*** Block opens ***

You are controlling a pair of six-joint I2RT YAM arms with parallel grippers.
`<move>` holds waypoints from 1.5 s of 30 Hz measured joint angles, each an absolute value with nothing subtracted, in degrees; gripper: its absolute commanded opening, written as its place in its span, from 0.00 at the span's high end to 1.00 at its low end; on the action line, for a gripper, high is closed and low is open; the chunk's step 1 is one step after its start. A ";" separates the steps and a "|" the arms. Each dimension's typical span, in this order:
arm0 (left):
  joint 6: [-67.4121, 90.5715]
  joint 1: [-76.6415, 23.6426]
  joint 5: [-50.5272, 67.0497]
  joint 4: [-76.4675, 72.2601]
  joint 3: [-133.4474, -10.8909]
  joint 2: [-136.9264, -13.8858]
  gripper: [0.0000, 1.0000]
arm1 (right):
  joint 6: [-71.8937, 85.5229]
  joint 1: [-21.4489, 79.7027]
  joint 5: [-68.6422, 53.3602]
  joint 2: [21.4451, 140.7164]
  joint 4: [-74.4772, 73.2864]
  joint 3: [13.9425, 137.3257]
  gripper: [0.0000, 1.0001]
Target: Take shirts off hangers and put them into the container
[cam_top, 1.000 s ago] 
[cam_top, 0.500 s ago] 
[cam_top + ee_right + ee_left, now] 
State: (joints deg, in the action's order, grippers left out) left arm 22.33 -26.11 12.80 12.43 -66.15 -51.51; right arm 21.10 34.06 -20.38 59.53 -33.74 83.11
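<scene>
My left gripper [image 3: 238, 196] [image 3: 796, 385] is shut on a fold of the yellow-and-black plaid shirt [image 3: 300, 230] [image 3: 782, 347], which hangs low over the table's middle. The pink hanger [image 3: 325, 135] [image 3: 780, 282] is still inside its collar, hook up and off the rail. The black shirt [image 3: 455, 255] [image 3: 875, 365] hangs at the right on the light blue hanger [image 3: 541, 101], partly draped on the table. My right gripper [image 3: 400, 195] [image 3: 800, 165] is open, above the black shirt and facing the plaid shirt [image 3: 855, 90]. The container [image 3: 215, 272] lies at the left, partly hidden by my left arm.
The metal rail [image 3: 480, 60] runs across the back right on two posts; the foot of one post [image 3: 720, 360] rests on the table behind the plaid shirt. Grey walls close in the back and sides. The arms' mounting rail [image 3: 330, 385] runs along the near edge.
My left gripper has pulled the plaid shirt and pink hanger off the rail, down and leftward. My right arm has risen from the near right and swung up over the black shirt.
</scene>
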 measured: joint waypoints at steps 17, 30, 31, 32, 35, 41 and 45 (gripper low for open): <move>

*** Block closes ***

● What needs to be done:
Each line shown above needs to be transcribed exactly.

● The answer:
You are controlling a pair of six-joint I2RT YAM arms with parallel grippers.
`<move>` holds waypoints from 1.5 s of 30 Hz measured joint angles, each an absolute value with nothing subtracted, in degrees; gripper: its absolute commanded opening, written as its place in its span, from 0.00 at the span's high end to 1.00 at its low end; on the action line, for a gripper, high is closed and low is open; the chunk's step 1 is one step after its start. A ";" separates the steps and a "|" the arms. Each dimension's typical span, in this order:
arm0 (left):
  joint 6: [-67.4121, 90.5715]
  joint 1: [-76.6415, 23.6426]
  joint 5: [-50.5272, 67.0497]
  joint 4: [-76.4675, 72.2601]
  joint 3: [-133.4474, -10.8909]
  joint 2: [-136.9264, -13.8858]
  gripper: [0.0000, 1.0000]
arm1 (right):
  joint 6: [-71.8937, 85.5229]
  joint 1: [-21.4489, 79.7027]
  joint 5: [-68.6422, 53.3602]
  joint 2: [21.4451, 140.7164]
  joint 4: [-74.4772, 73.2864]
  joint 3: [13.9425, 137.3257]
  gripper: [0.0000, 1.0001]
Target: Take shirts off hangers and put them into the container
[cam_top, 1.000 s ago] 
[cam_top, 0.500 s ago] 
[cam_top + ee_right + ee_left, now] 
State: (joints deg, in the action's order, grippers left out) left arm 22.33 -26.11 12.80 12.43 -66.15 -51.51; right arm 21.10 34.06 -20.38 59.53 -33.74 83.11
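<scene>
My left gripper [image 3: 238, 196] [image 3: 796, 385] is shut on a fold of the yellow-and-black plaid shirt [image 3: 300, 230] [image 3: 782, 347], which hangs low over the table's middle. The pink hanger [image 3: 325, 135] [image 3: 780, 282] is still inside its collar, hook up and off the rail. The black shirt [image 3: 455, 255] [image 3: 875, 365] hangs at the right on the light blue hanger [image 3: 541, 101], partly draped on the table. My right gripper [image 3: 400, 195] [image 3: 800, 165] is open, above the black shirt and facing the plaid shirt [image 3: 855, 90]. The container [image 3: 215, 272] lies at the left, partly hidden by my left arm.
The metal rail [image 3: 480, 60] runs across the back right on two posts; the foot of one post [image 3: 720, 360] rests on the table behind the plaid shirt. Grey walls close in the back and sides. The arms' mounting rail [image 3: 330, 385] runs along the near edge.
My left gripper has pulled the plaid shirt and pink hanger off the rail, down and leftward. My right arm has risen from the near right and swung up over the black shirt.
</scene>
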 measured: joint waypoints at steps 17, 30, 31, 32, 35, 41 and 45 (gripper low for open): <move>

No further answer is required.